Exercise brief
The data are to be restated in full, exactly as presented.

Segment Start: Data provided

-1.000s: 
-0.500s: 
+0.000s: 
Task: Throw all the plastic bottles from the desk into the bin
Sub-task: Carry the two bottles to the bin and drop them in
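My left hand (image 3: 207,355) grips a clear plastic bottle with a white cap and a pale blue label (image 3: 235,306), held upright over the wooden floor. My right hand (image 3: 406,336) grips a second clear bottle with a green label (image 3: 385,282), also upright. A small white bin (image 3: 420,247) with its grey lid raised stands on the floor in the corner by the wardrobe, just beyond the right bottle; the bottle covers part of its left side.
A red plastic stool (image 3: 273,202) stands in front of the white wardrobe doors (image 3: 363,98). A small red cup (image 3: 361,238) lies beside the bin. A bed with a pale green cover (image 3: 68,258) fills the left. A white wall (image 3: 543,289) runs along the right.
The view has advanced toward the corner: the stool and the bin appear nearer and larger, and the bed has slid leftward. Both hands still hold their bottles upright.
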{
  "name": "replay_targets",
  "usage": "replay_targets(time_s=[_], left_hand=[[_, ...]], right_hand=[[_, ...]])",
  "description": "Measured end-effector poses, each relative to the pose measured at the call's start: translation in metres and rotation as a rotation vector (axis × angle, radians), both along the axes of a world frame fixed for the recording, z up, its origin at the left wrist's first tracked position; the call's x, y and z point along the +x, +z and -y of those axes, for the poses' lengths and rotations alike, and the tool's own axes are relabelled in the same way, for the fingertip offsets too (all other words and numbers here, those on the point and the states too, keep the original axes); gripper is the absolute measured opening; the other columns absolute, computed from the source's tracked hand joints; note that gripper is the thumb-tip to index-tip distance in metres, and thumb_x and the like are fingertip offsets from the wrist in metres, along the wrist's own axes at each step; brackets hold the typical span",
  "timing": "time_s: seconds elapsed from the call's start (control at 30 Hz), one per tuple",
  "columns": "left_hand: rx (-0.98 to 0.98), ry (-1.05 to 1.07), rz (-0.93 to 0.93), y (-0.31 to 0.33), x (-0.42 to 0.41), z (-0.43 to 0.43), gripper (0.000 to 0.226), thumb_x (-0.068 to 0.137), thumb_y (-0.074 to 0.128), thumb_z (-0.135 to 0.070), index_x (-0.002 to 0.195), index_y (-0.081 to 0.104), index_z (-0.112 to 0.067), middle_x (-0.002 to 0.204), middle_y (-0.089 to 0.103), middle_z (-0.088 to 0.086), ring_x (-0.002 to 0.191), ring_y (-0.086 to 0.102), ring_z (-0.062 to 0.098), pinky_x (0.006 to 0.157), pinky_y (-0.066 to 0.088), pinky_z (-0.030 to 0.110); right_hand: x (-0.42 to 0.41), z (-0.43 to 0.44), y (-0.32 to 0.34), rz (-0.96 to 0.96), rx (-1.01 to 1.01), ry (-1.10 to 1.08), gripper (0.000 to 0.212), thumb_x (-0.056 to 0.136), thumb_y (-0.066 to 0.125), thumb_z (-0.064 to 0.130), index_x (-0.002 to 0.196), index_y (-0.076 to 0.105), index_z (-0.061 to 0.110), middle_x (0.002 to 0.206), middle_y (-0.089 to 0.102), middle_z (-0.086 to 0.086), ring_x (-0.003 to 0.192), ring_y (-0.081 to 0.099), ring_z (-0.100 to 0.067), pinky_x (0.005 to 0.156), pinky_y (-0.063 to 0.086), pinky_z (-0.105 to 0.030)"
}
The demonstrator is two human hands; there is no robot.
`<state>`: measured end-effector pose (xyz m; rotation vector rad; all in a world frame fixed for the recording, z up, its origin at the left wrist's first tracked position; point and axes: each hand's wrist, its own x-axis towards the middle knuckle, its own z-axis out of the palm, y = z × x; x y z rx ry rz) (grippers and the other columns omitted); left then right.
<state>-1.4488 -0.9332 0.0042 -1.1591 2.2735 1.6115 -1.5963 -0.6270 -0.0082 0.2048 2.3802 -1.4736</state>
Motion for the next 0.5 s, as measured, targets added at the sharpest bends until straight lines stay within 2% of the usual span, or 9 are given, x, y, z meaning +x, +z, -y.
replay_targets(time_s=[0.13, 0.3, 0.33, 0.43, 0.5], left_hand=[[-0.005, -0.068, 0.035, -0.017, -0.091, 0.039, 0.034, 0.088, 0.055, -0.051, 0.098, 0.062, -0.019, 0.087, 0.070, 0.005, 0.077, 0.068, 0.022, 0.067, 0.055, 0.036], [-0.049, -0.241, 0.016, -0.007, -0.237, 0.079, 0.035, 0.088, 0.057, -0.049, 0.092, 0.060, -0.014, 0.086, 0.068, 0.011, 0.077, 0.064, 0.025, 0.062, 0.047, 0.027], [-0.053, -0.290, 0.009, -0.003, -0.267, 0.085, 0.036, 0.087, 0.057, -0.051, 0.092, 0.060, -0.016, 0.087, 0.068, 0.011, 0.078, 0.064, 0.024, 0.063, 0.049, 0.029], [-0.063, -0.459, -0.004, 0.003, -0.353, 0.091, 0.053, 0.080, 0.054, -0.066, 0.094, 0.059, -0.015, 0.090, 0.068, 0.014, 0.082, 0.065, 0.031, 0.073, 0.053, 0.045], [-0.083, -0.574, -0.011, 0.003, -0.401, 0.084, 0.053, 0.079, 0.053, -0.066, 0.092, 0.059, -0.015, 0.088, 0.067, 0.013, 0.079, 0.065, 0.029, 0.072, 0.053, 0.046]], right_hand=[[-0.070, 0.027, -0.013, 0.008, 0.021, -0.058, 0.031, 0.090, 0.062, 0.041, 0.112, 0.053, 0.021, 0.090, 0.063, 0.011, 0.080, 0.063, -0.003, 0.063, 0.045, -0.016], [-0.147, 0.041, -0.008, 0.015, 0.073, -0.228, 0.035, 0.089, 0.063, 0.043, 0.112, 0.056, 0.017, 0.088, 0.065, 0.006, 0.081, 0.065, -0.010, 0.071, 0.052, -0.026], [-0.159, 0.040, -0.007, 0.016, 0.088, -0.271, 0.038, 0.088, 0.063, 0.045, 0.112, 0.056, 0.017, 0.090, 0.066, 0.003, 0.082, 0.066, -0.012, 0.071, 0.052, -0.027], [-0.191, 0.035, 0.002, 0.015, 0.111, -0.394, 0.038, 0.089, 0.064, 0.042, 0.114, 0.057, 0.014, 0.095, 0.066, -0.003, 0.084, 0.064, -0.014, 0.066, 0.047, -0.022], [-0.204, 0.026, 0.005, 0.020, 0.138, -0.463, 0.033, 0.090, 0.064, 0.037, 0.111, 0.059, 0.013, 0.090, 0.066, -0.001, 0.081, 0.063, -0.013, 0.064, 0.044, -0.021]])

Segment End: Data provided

Written response
-1.000s: 
-0.500s: 
+0.000s: 
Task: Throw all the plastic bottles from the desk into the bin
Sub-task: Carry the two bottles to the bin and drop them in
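My left hand (image 3: 207,355) grips a clear plastic bottle with a white cap and a pale blue label (image 3: 235,306), held upright over the wooden floor. My right hand (image 3: 406,336) grips a second clear bottle with a green label (image 3: 385,282), also upright. A small white bin (image 3: 420,247) with its grey lid raised stands on the floor in the corner by the wardrobe, just beyond the right bottle; the bottle covers part of its left side.
A red plastic stool (image 3: 273,202) stands in front of the white wardrobe doors (image 3: 363,98). A small red cup (image 3: 361,238) lies beside the bin. A bed with a pale green cover (image 3: 68,258) fills the left. A white wall (image 3: 543,289) runs along the right.
The view has advanced toward the corner: the stool and the bin appear nearer and larger, and the bed has slid leftward. Both hands still hold their bottles upright.
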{
  "name": "replay_targets",
  "usage": "replay_targets(time_s=[_], left_hand=[[_, ...]], right_hand=[[_, ...]])",
  "description": "Measured end-effector poses, each relative to the pose measured at the call's start: translation in metres and rotation as a rotation vector (axis × angle, radians), both along the axes of a world frame fixed for the recording, z up, its origin at the left wrist's first tracked position; the call's x, y and z point along the +x, +z and -y of those axes, for the poses' lengths and rotations alike, and the tool's own axes are relabelled in the same way, for the fingertip offsets too (all other words and numbers here, those on the point and the states too, keep the original axes); gripper is the absolute measured opening; the other columns absolute, computed from the source's tracked hand joints; note that gripper is the thumb-tip to index-tip distance in metres, and thumb_x and the like are fingertip offsets from the wrist in metres, along the wrist's own axes at each step; brackets hold the typical span",
  "timing": "time_s: seconds elapsed from the call's start (control at 30 Hz), one per tuple",
  "columns": "left_hand: rx (-0.98 to 0.98), ry (-1.05 to 1.07), rz (-0.93 to 0.93), y (-0.31 to 0.33), x (-0.42 to 0.41), z (-0.43 to 0.43), gripper (0.000 to 0.226), thumb_x (-0.068 to 0.137), thumb_y (-0.074 to 0.128), thumb_z (-0.135 to 0.070), index_x (-0.002 to 0.195), index_y (-0.081 to 0.104), index_z (-0.112 to 0.067), middle_x (-0.002 to 0.204), middle_y (-0.089 to 0.103), middle_z (-0.088 to 0.086), ring_x (-0.002 to 0.191), ring_y (-0.086 to 0.102), ring_z (-0.062 to 0.098), pinky_x (0.006 to 0.157), pinky_y (-0.066 to 0.088), pinky_z (-0.030 to 0.110); right_hand: x (-0.42 to 0.41), z (-0.43 to 0.44), y (-0.32 to 0.34), rz (-0.96 to 0.96), rx (-1.01 to 1.01), ry (-1.10 to 1.08), gripper (0.000 to 0.212), thumb_x (-0.056 to 0.136), thumb_y (-0.066 to 0.125), thumb_z (-0.064 to 0.130), index_x (-0.002 to 0.196), index_y (-0.076 to 0.105), index_z (-0.061 to 0.110), middle_x (0.002 to 0.206), middle_y (-0.089 to 0.102), middle_z (-0.086 to 0.086), ring_x (-0.003 to 0.192), ring_y (-0.081 to 0.099), ring_z (-0.100 to 0.067), pinky_x (0.005 to 0.156), pinky_y (-0.063 to 0.086), pinky_z (-0.105 to 0.030)"
}
The demonstrator is two human hands; there is no robot.
`<state>`: measured end-effector pose (xyz m; rotation vector rad; all in a world frame fixed for the recording, z up, its origin at the left wrist's first tracked position; point and axes: each hand's wrist, its own x-axis towards the middle knuckle, its own z-axis out of the palm, y = z × x; x y z rx ry rz) (grippers and the other columns omitted); left then right.
<state>-1.4488 -0.9332 0.0042 -1.1591 2.2735 1.6115 -1.5963 -0.6270 -0.0082 0.2048 2.3802 -1.4736</state>
Motion for the next 0.5 s, as measured, targets added at the sharpest bends until straight lines stay within 2% of the usual span, or 9 are given, x, y, z meaning +x, +z, -y.
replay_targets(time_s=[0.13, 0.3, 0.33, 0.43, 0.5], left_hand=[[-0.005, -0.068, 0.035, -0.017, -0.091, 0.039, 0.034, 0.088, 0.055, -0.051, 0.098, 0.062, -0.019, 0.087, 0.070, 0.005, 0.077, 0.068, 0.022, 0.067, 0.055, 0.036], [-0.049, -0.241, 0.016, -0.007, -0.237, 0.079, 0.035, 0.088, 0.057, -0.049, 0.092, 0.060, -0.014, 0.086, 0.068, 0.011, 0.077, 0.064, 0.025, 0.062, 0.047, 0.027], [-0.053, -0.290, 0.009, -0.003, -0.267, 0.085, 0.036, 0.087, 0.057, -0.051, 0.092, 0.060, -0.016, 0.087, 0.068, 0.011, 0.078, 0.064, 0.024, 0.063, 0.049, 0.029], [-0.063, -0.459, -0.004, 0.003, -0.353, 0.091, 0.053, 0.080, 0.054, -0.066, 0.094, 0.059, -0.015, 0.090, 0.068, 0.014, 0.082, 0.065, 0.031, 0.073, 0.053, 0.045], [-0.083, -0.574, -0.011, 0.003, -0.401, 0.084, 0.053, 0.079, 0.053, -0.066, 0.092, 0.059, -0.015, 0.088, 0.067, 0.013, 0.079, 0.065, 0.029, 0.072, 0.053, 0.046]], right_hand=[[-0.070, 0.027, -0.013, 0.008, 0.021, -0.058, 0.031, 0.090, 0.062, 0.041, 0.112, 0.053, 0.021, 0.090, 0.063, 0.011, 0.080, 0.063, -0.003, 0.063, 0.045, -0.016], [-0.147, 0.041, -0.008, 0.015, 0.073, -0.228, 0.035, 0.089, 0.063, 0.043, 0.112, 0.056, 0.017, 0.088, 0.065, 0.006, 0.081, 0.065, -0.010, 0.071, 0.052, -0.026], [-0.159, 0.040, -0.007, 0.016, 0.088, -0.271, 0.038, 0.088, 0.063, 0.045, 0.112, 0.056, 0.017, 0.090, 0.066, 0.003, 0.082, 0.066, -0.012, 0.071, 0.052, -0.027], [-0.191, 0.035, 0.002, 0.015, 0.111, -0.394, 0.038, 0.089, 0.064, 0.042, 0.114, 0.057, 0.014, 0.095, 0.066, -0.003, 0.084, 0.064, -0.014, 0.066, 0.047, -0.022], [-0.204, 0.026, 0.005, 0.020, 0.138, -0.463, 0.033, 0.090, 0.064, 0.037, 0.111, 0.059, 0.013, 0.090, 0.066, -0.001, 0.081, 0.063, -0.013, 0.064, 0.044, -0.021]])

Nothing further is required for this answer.